* _Problem requirements_
Line by line, copy all of the data exactly.

* _Records to use_
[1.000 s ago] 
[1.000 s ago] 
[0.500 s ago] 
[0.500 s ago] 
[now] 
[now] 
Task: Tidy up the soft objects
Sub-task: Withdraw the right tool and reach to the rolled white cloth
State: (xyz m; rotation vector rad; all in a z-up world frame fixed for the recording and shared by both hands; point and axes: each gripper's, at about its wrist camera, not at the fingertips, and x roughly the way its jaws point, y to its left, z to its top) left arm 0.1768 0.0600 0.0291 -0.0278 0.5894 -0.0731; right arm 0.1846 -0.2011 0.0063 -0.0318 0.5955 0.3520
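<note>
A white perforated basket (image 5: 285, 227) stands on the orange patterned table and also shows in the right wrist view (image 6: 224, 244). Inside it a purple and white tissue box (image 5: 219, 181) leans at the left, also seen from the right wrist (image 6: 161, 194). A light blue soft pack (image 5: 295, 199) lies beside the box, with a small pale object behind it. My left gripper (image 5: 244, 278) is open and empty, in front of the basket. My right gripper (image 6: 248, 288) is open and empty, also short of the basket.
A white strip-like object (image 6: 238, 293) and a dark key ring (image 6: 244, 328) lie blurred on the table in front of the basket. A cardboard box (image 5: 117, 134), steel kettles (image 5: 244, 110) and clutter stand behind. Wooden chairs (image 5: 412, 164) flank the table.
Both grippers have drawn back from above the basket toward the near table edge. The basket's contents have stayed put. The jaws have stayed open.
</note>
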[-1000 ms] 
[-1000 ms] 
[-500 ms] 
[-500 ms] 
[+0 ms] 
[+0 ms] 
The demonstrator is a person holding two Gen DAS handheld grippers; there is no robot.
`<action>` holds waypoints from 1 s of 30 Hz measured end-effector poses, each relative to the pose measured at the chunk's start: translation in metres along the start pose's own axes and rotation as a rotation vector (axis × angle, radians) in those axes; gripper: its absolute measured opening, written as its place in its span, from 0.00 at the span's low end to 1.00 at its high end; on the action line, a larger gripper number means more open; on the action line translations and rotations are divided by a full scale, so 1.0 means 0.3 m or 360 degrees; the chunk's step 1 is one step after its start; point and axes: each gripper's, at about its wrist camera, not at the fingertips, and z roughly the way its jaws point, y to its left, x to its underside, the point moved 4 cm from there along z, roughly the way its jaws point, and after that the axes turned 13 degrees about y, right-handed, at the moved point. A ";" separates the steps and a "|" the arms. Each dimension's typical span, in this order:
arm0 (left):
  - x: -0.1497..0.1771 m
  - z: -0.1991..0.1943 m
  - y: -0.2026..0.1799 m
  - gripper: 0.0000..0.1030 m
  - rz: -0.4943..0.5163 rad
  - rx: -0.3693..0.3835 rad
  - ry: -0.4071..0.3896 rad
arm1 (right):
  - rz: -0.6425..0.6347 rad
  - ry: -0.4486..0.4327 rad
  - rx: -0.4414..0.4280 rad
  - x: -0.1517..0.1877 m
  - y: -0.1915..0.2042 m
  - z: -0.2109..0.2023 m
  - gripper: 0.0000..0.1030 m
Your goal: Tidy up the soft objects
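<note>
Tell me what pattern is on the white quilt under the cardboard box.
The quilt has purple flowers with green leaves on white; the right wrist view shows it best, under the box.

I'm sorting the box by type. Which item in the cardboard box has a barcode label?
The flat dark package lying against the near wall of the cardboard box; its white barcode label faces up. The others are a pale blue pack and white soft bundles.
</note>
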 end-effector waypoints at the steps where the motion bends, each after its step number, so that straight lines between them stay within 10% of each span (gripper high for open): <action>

* _Problem solution_
[1.000 s ago] 
[1.000 s ago] 
[0.500 s ago] 
[0.500 s ago] 
[now] 
[now] 
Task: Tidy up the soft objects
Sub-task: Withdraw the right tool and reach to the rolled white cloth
State: (xyz m; rotation vector rad; all in a z-up world frame fixed for the recording and shared by both hands; point and axes: each gripper's, at about its wrist camera, not at the fingertips, and x roughly the way its jaws point, y to its left, z to its top) left arm 0.1768 0.0600 0.0291 -0.0278 0.5894 -0.0731; right arm 0.1846 -0.2011 0.0063 -0.0318 0.5955 0.3520
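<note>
A white perforated basket (image 5: 285, 227) stands on the orange patterned table and also shows in the right wrist view (image 6: 224, 244). Inside it a purple and white tissue box (image 5: 219, 181) leans at the left, also seen from the right wrist (image 6: 161, 194). A light blue soft pack (image 5: 295, 199) lies beside the box, with a small pale object behind it. My left gripper (image 5: 244, 278) is open and empty, in front of the basket. My right gripper (image 6: 248, 288) is open and empty, also short of the basket.
A white strip-like object (image 6: 238, 293) and a dark key ring (image 6: 244, 328) lie blurred on the table in front of the basket. A cardboard box (image 5: 117, 134), steel kettles (image 5: 244, 110) and clutter stand behind. Wooden chairs (image 5: 412, 164) flank the table.
Both grippers have drawn back from above the basket toward the near table edge. The basket's contents have stayed put. The jaws have stayed open.
</note>
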[-1000 ms] 
[-1000 ms] 
[-500 ms] 
[-500 ms] 
[+0 ms] 
[+0 ms] 
The demonstrator is a person holding two Gen DAS handheld grippers; there is no robot.
`<action>` holds waypoints from 1 s of 30 Hz measured end-effector poses, each relative to the pose measured at the chunk's start: translation in metres along the start pose's own axes and rotation as a rotation vector (axis × angle, radians) in those axes; gripper: its absolute measured opening, written as its place in its span, from 0.00 at the span's low end to 1.00 at its high end; on the action line, a larger gripper number means more open; on the action line translations and rotations are divided by a full scale, so 1.0 means 0.3 m or 360 degrees; the chunk's step 1 is one step after its start; point and axes: each gripper's, at about its wrist camera, not at the fingertips, and z roughly the way its jaws point, y to its left, x to its underside, the point moved 4 cm from there along z, roughly the way its jaws point, and after that the axes turned 13 degrees about y, right-handed, at the moved point. A ";" separates the steps and a "|" the arms. Each dimension's typical span, in this order:
arm0 (left):
  - x: -0.1497..0.1771 m
  - z: -0.1991..0.1943 m
  - y: -0.2026..0.1799 m
  - gripper: 0.0000..0.1030 m
  - rz: -0.4943..0.5163 rad
  - rx: -0.3693..0.3835 rad
  - ry: -0.4071..0.3896 rad
arm1 (right):
  - rz: -0.6425..0.6347 rad
  - ry: -0.4486..0.4327 rad
  - rx: -0.4414..0.4280 rad
  - x: -0.1517..0.1877 m
  - y: -0.1915..0.2042 m
  - z: -0.2109..0.2023 m
  - gripper: 0.0000..0.1030 m
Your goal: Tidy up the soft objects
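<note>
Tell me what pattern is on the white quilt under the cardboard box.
The quilt has purple flowers with green leaves on white; the right wrist view shows it best, under the box.

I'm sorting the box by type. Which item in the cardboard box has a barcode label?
The flat dark package lying against the near wall of the cardboard box; its white barcode label faces up. The others are a pale blue pack and white soft bundles.
</note>
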 end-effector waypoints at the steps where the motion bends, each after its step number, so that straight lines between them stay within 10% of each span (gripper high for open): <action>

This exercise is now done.